## Your task
Whenever a line below holds the word "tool", copy that line.

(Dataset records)
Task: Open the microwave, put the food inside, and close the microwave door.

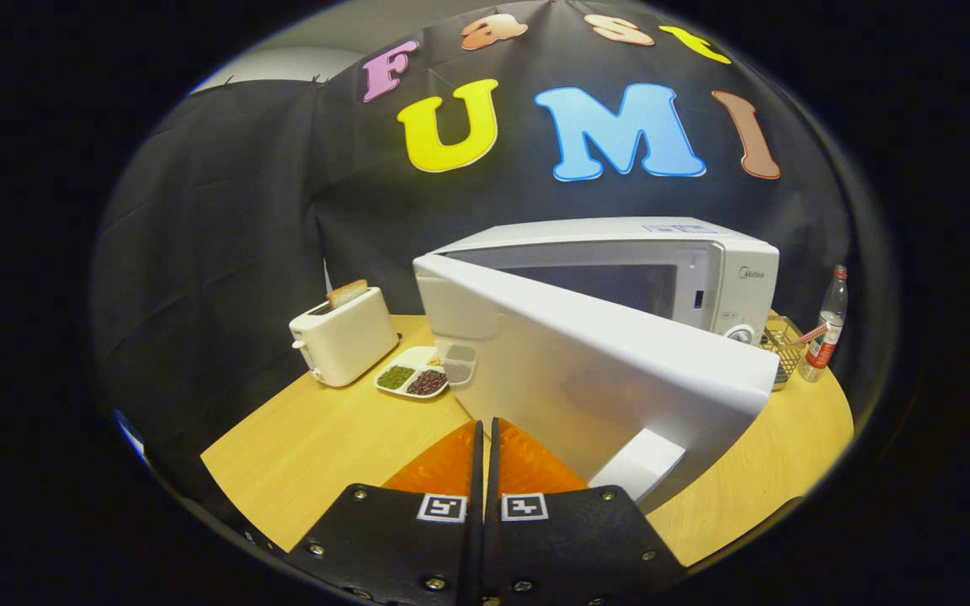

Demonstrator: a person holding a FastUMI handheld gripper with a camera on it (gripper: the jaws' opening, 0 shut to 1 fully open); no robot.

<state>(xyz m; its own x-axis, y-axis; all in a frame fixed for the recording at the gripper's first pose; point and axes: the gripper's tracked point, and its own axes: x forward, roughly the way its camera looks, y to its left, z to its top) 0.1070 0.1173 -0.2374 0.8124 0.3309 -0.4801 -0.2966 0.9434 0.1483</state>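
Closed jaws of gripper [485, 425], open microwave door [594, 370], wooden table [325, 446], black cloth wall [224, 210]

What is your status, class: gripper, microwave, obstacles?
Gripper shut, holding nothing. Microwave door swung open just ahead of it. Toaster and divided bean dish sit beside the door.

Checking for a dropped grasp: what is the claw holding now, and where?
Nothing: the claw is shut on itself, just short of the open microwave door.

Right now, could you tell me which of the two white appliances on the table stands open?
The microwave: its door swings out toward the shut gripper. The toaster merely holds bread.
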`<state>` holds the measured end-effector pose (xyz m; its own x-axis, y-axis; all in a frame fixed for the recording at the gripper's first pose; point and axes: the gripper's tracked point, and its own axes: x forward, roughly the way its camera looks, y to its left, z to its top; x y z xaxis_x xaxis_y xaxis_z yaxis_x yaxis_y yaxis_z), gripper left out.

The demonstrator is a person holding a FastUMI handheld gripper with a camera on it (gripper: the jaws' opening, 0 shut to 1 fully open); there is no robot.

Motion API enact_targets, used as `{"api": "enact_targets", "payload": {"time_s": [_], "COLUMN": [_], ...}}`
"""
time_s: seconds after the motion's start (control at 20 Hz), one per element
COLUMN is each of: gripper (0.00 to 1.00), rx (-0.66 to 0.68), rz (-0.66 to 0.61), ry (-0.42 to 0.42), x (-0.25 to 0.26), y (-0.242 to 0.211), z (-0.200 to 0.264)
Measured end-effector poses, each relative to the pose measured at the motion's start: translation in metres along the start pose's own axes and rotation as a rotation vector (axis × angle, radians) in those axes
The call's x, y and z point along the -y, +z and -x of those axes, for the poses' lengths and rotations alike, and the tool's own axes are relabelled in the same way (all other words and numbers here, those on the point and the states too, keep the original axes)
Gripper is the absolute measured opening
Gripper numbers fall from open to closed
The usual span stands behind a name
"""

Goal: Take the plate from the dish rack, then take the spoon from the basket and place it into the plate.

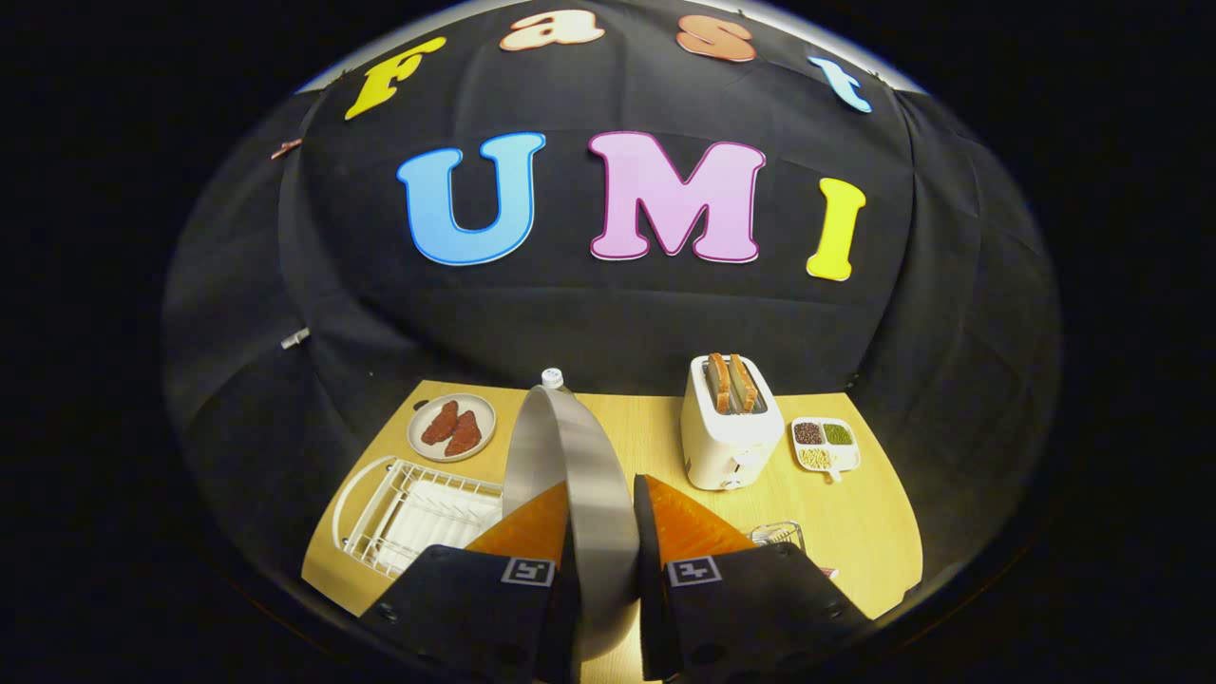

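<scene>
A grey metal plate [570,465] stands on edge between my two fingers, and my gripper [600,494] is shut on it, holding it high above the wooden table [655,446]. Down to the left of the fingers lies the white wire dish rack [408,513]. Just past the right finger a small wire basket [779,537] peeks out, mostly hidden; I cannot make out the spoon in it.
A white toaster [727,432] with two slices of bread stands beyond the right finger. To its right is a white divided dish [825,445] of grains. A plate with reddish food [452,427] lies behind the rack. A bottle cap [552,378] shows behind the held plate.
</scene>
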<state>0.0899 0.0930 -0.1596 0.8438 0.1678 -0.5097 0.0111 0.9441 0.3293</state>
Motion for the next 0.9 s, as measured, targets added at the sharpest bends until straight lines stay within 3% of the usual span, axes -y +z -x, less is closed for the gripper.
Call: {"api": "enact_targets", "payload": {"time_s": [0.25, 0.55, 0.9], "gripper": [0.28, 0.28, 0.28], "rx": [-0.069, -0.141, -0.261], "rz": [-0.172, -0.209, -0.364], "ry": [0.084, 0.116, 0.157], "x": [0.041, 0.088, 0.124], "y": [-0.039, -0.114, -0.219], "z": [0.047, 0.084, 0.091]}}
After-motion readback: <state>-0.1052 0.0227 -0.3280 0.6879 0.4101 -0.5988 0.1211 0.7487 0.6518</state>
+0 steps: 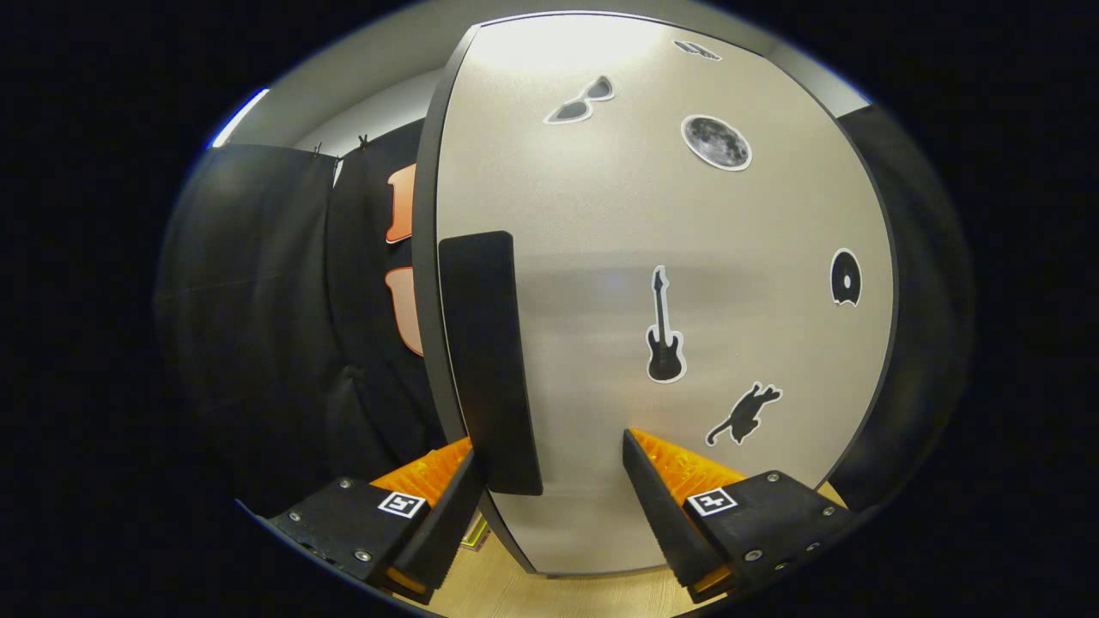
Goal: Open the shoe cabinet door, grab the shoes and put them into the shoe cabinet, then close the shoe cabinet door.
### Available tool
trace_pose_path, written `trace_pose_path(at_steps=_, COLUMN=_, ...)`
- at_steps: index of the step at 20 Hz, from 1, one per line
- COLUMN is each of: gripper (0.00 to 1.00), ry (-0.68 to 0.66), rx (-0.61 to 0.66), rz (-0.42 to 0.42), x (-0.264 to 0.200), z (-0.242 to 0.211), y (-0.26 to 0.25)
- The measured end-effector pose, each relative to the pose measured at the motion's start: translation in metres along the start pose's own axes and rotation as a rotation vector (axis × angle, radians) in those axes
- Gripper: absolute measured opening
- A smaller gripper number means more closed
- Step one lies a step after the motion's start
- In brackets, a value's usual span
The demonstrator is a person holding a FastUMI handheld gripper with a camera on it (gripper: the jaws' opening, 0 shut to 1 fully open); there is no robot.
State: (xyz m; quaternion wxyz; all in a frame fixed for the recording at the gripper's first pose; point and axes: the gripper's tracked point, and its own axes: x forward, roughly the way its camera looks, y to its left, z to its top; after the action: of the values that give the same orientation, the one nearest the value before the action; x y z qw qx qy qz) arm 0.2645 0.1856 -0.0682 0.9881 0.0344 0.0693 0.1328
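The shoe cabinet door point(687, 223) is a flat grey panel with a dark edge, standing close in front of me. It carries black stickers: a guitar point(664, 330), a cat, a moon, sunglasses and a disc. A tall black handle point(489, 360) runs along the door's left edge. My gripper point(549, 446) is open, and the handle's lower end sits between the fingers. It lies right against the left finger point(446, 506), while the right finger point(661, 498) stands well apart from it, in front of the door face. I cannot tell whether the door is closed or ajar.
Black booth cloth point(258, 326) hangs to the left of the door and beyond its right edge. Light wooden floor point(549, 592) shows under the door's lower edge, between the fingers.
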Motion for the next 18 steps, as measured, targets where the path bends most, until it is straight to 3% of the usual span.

## Task solution
The call's x, y and z point along the -y, +z and -x of those axes, for the poses' lengths and rotations alike, and the tool's own axes are relabelled in the same way (all other words and numbers here, those on the point and the states too, keep the original axes)
### Available tool

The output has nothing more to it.